- _REQUIREMENT_
Retype each line of the listing below, word for word.

====================

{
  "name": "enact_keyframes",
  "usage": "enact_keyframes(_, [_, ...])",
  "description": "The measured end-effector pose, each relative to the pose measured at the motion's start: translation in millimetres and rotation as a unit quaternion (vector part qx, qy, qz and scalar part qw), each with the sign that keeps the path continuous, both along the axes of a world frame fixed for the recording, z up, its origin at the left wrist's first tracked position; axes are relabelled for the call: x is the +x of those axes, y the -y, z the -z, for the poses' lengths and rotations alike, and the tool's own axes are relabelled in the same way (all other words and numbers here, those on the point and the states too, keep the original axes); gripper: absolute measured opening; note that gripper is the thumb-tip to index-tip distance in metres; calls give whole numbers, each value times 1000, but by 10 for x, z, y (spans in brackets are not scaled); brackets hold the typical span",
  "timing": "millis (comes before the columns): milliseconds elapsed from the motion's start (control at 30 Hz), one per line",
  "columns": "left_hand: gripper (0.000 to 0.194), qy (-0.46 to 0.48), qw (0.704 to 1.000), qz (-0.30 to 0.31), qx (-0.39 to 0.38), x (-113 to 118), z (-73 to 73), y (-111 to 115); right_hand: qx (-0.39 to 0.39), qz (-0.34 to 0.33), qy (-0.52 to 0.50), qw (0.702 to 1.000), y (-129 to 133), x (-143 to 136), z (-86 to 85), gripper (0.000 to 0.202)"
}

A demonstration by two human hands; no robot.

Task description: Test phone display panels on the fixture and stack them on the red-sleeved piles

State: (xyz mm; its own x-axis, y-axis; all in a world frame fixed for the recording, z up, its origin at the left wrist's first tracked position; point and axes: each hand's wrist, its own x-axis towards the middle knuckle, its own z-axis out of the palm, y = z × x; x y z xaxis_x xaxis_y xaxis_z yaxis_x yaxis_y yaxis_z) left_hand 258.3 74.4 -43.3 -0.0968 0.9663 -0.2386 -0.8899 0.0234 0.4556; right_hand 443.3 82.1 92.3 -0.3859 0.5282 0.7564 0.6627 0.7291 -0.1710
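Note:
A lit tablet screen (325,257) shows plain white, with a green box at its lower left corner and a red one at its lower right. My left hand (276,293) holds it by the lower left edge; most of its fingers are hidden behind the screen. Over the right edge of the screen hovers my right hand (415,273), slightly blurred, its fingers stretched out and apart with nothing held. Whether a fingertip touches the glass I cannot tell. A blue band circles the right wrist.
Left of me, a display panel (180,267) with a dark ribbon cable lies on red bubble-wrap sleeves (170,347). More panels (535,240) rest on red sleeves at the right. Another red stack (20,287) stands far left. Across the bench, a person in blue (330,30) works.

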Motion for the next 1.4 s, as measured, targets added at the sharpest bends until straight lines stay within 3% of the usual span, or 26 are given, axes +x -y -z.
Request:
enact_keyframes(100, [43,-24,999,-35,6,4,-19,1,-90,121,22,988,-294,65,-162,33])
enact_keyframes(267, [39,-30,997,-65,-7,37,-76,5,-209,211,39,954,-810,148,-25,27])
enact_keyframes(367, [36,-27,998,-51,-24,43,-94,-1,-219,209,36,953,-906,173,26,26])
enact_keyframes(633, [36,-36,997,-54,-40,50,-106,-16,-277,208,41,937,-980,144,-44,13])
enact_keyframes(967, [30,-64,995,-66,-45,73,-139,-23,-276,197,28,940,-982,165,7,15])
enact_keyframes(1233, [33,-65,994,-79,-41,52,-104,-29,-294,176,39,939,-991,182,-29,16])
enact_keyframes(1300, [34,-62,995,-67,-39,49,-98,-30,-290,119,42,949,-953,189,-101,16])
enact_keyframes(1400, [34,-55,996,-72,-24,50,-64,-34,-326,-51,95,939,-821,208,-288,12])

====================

- _RESPONSE BELOW_
{
  "name": "enact_keyframes",
  "usage": "enact_keyframes(_, [_, ...])",
  "description": "The measured end-effector pose, each relative to the pose measured at the motion's start: translation in millimetres and rotation as a unit quaternion (vector part qx, qy, qz and scalar part qw), each with the sign that keeps the path continuous, both along the axes of a world frame fixed for the recording, z up, its origin at the left wrist's first tracked position; axes are relabelled for the call: x is the +x of those axes, y the -y, z the -z, for the poses' lengths and rotations alike, and the tool's own axes are relabelled in the same way (all other words and numbers here, those on the point and the states too, keep the original axes); gripper: absolute measured opening; note that gripper is the thumb-tip to index-tip distance in metres; calls give whole numbers, each value times 1000, but by 10 for x, z, y (spans in brackets are not scaled); brackets hold the typical span",
  "timing": "millis (comes before the columns): milliseconds elapsed from the motion's start (control at 30 Hz), one per line",
  "columns": "left_hand: gripper (0.000 to 0.194), qy (-0.46 to 0.48), qw (0.704 to 1.000), qz (-0.30 to 0.31), qx (-0.39 to 0.38), x (-113 to 118), z (-73 to 73), y (-111 to 115); right_hand: qx (-0.39 to 0.39), qz (-0.34 to 0.33), qy (-0.52 to 0.50), qw (0.702 to 1.000), y (-129 to 133), x (-143 to 136), z (-86 to 85), gripper (0.000 to 0.202)"
}

A demonstration by two human hands; no robot.

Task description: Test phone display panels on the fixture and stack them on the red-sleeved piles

State: (xyz mm; its own x-axis, y-axis; all in a world frame fixed for the recording, z up, its origin at the left wrist's first tracked position; point and axes: each hand's wrist, its own x-axis towards the middle knuckle, its own z-axis out of the palm, y = z × x; x y z xaxis_x xaxis_y xaxis_z yaxis_x yaxis_y yaxis_z) left_hand 258.3 74.4 -43.3 -0.0968 0.9663 -0.2386 -0.8899 0.0234 0.4556; right_hand 443.3 82.1 92.3 -0.3859 0.5282 0.7564 0.6627 0.7291 -0.1710
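Note:
A lit tablet screen (325,257) shows plain white, with a green box at its lower left corner and a red one at its lower right. My left hand (276,293) holds it by the lower left edge; most of its fingers are hidden behind the screen. Over the right edge of the screen hovers my right hand (415,273), slightly blurred, its fingers stretched out and apart with nothing held. Whether a fingertip touches the glass I cannot tell. A blue band circles the right wrist.
Left of me, a display panel (180,267) with a dark ribbon cable lies on red bubble-wrap sleeves (170,347). More panels (535,240) rest on red sleeves at the right. Another red stack (20,287) stands far left. Across the bench, a person in blue (330,30) works.
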
Motion for the next 1.4 s, as measured, targets added at the sharpest bends until straight lines stay within 3% of the usual span, or 26 are given, axes +x -y -z.
Request:
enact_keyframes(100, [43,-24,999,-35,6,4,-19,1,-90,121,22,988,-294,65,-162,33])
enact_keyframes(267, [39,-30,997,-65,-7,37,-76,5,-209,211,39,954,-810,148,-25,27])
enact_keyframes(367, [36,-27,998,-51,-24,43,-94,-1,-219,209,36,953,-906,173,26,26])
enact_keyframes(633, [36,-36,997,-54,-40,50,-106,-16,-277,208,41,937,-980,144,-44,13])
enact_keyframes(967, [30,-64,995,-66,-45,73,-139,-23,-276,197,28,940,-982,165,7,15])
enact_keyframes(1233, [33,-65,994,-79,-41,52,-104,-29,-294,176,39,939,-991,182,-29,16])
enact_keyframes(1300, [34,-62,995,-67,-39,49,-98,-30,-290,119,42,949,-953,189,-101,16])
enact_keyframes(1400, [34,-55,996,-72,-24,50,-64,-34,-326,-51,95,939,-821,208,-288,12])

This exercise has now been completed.